Where have all the Republican donors gone?

The Republican Party is in the doldrums in California. Like the Oakland Raiders, the Republicans need one win to give them confidence. A win in a statewide race would not turn political fortunes around immediately but it would be a stepping stone.

Pundits and academics advise it would be good for state governance if the Republican Party would become more competitive statewide.

Those same political observers agree that this year’s Republican statewide office candidates are an attractive lot and they give Controller candidate Ashley Swearengin and Secretary of State candidate Pete Peterson shots at winning their races, acknowledging that it won’t be easy.

Then we get a summary of the current fundraising positions of the candidates in the two aforementioned races from Jim Miller of the Sacramento Bee and we see the Democratic candidates in these races are swamping their opponents in the all important money category.

As Miller reports, Democratic Secretary of State candidate Alex Padilla has eight times the money on hand that Peterson has according to the latest filings. Democratic Controller candidate Betty Yee has more than twice what Swearengin has in the bank.

If the Republicans want to show progress in the state’s electoral politics they have to give support to statewide candidates who have a chance of winning.

True, donors don’t view the Controller and Secretary of State offices as policy shops that set direction for the state. But they are constitutional offices that have certain powers and are high profile enough to influence the direction of the state.

Moreover, if Republican donors step up and help make their candidates competitive and they win, the Republican reputation is polished  — something that is sorely needed as California moves toward the standing of a one party state.

Normally, donors can be counted to get involved in the races that hold the greatest power and influence in state government, governor and attorney general. However, conventional wisdom supported by polling indicate incumbents Jerry Brown and Kamala Harris are cruising toward re-election.

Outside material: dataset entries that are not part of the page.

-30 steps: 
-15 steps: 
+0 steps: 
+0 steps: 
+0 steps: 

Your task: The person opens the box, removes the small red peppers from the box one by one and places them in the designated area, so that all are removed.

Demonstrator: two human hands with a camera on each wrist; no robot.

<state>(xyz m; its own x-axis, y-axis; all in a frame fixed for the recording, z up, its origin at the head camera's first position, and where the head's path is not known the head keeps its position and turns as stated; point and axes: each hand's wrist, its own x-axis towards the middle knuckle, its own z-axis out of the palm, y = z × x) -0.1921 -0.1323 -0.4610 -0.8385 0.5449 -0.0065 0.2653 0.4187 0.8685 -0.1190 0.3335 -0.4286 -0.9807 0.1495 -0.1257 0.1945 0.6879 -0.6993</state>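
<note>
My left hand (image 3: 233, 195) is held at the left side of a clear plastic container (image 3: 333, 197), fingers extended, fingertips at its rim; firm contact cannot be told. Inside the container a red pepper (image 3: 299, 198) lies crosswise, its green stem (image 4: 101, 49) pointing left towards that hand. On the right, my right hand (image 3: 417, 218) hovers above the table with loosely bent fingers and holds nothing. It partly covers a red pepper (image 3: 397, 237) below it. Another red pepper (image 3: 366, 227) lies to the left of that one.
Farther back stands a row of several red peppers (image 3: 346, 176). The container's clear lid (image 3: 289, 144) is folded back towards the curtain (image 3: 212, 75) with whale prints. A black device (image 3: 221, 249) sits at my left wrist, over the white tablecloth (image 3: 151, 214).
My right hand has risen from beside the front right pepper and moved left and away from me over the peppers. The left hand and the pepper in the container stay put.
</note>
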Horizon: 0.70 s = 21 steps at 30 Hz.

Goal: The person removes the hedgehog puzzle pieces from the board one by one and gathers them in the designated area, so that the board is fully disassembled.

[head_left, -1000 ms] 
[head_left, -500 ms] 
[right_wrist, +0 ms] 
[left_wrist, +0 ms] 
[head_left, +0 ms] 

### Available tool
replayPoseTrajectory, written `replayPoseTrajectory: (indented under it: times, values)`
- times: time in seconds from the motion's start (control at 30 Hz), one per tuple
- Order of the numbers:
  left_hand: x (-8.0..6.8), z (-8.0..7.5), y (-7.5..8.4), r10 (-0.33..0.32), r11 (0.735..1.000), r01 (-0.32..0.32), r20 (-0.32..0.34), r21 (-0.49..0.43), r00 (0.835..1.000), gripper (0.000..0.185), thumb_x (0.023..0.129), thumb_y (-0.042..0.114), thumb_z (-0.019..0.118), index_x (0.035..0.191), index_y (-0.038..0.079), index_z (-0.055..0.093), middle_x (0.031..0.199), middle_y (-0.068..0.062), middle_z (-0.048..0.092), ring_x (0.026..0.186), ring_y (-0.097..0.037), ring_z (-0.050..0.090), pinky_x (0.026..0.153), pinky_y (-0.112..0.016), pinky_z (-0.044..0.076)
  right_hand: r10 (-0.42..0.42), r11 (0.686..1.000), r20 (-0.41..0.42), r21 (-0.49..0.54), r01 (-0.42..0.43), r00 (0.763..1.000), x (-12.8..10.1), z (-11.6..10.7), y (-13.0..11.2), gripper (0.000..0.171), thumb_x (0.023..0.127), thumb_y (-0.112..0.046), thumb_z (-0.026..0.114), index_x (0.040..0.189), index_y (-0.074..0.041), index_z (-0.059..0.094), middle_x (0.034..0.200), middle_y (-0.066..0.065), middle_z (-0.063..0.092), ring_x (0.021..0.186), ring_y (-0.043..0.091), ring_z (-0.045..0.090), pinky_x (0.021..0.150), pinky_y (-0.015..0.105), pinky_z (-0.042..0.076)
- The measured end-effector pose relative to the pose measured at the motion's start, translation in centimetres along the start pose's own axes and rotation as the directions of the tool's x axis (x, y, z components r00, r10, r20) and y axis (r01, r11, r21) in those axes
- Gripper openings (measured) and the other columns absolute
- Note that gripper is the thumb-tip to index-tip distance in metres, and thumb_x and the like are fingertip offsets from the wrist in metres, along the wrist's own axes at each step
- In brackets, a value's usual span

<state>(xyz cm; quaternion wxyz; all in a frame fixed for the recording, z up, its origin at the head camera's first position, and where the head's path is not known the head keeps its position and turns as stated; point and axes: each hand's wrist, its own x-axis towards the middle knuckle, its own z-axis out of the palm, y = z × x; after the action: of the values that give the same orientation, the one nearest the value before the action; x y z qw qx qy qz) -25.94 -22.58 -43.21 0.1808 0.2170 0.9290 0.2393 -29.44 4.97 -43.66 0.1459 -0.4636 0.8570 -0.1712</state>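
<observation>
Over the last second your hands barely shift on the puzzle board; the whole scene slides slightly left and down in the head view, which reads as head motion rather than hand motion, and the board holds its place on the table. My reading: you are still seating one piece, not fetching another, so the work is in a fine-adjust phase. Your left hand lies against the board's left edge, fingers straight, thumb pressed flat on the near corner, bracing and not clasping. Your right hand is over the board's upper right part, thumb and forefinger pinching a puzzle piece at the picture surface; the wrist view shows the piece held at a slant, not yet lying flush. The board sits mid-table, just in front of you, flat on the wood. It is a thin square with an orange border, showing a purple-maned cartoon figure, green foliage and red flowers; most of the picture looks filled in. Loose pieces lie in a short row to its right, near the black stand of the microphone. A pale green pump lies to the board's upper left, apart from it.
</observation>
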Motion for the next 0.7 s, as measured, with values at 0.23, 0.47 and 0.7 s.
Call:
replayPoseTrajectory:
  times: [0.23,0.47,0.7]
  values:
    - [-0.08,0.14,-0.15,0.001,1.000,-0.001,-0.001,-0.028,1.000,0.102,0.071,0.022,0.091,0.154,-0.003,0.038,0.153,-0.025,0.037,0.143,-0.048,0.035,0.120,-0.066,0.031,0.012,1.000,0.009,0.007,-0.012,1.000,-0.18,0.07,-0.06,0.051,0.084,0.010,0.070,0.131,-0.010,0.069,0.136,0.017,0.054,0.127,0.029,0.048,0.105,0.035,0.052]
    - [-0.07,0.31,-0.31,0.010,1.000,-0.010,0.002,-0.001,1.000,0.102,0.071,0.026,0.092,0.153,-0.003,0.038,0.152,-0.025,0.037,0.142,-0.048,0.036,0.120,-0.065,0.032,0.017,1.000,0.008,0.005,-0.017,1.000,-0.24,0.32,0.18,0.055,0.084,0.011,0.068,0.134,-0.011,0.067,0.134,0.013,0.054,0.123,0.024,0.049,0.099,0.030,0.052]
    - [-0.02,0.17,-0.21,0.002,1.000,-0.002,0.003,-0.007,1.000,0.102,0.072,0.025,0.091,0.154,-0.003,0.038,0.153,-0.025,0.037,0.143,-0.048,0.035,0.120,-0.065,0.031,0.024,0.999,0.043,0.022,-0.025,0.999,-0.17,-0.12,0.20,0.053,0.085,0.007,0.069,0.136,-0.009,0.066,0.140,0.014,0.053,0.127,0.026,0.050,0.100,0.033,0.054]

Usual Republican donors seem to accept that supposition so they have not thrown big money behind the incumbents’ opponents. In fact, some usual Republican donors will make a safe bet and support the incumbents.

So one would think that the money that would normally go toward those top end office races might find its way to the other Republican constitutional candidates in hopes of reviving the party and building a bench for future tries at the governorship, the attorney general’s office or U.S. Senate seats.

But that money is not forthcoming. Is there an Independent Expenditure campaign out there for one or both of these candidates? Perhaps, but I am not aware.

If the Republican statewide candidates in the competitive contests lose a close race, let’s not hear about lost opportunity from the party donors who didn’t show up.